Work instruction: Please set down the listing exactly, from the first line to the last.

── Raw data

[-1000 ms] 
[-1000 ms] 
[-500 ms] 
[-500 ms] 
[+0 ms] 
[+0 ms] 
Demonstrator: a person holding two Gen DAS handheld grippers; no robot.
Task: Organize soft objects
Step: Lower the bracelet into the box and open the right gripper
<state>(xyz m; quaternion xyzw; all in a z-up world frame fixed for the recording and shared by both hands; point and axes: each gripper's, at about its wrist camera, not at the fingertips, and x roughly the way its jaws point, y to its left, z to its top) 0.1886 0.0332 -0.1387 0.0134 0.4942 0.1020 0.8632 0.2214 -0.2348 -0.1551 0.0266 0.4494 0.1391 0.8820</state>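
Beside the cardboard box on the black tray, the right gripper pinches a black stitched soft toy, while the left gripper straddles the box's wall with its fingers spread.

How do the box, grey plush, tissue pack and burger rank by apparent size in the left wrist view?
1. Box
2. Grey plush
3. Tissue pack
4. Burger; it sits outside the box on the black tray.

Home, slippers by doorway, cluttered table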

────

Your solution:
[-1000 ms] 
[-1000 ms] 
[-500 ms] 
[-500 ms] 
[+0 ms] 
[+0 ms] 
Demonstrator: a person holding two Gen DAS handheld grippers; no robot.
Task: Organize soft objects
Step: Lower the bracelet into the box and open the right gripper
<state>(xyz m; quaternion xyzw; all in a z-up world frame fixed for the recording and shared by both hands; point and axes: each gripper's, at about its wrist camera, not at the fingertips, and x roughly the way its jaws point, y to its left, z to its top) 0.1886 0.0332 -0.1387 0.0134 0.4942 0.1020 0.8632 0.2214 -0.2348 -0.1551 0.0266 0.4494 0.1391 0.8820</state>
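Beside the cardboard box on the black tray, the right gripper pinches a black stitched soft toy, while the left gripper straddles the box's wall with its fingers spread.

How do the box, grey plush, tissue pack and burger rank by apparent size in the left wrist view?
1. Box
2. Grey plush
3. Tissue pack
4. Burger; it sits outside the box on the black tray.

Home, slippers by doorway, cluttered table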

The exercise requires nothing else.